Голова кружилась даже с закрытыми глазами. Шатало так, что казалось, что меня несут на мягком матрасе несколько не совсем трезвых грузчиков. Веки были тяжелыми, будто налитые свинцов. Но я даже не старалась открыть их, потому что не было сил.
Напрягла мозг, чтобы попытаться собрать мысли в кучу и вспомнить какой сегодня день, сколько операций и нет ли у меня "острых" пациентов. Но воспоминания бесцветно-молочных глаз главврача больно ударило в самое сердце. Вспомнила горечь его взгляда, и плотное, как осенний туман, ощущение обреченности с горьким послевкусием.
Я прижала дрожащие руки к лицу, ощутив подтеки слез под глазами. От пальцев пахло приторной сладостью ликера, которого я, видимо, вчера перебрала.
— Ничего не помню…
Помнила только то, как мы с девчонками пили, танцевали и плавали в бассейне, поедая клубнику. Помнила, как села в машину Макса, отчаянно пытаясь объяснить ему, почему он не имеет никакого права забирать меня, как нашкодившую школьницу. А дальше…Темнота.
— Лизка, — тихо скрипнула дверь, и голос бабули заполнил тишину спальни.
— Буля, — я вскочила, усевшись на кровати. Меня чуть качнуло, но сухие, но не менее сильные, руки бабули удержали меня, а потом и вовсе крепко прижали к себе.
— Куда же ты, детка, опять вляпалась?

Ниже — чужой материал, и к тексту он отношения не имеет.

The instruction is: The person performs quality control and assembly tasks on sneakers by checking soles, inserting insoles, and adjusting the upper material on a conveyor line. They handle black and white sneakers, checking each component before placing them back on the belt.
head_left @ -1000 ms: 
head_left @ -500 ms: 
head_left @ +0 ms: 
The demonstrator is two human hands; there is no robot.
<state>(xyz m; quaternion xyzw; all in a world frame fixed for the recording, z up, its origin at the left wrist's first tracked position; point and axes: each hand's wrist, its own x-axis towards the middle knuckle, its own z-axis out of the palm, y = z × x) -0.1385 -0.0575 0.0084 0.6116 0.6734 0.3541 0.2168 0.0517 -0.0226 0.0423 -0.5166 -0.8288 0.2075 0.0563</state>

Что случилось?
— Ты все знаешь?
— Конечно, Аркадий Львович слишком дорожит своей головой, чтобы допустить хоть малейшую мысль о сокрытии важных известий. Он просто должен был сам позвонить мне. — Буля ласково вытирала мне слезы краешком своего фартука. — Я уже проходила этот урок. До сих пор его помню.
— Значит, деда тоже убрали?
— Да, Лиз. Однажды он вернулся домой чернее тучи. И только через неделю я узнала, что была комиссия из Минздрава. Вот председателя дед и послал…
— К индийской бабе? — рассмеялась я, вспомнив голос деда, орущего соседу по даче бранные ругательства через забор. От его витиеватых оборотов краснели даже мужики, но, когда рядом была я, он заменял смачные ругательства нелепыми синонимами, сражая всех наповал их смешной оригинальностью. На старом деревянном столе его кабинета до сих пор нацарапана надпись — "был послан к индийской бабе".
— Конечно, — вздохнула Буля, продолжая поглаживать меня по голове. Я примостилась на ее коленях и вдохнула приятный аромат выпечки, исходящий от фартука. — Ты вся в него. Вся, Лизка. Не умеешь проигрывать, отступать, сдаваться. Он всегда видел цель и не видел препятствий. Но стоило ему только столкнуться с несправедливостью, он покрывался красными пятнами и не мог связно выражаться, захлебываясь эмоциями. И вот тогда, дом дрожал от отборного мата. А отец твой другой, он же, как ужик. Никто не сможет его поймать за хвост, потому что через пару минут уже и забудет почему решили пропесочить такого замечательного человека.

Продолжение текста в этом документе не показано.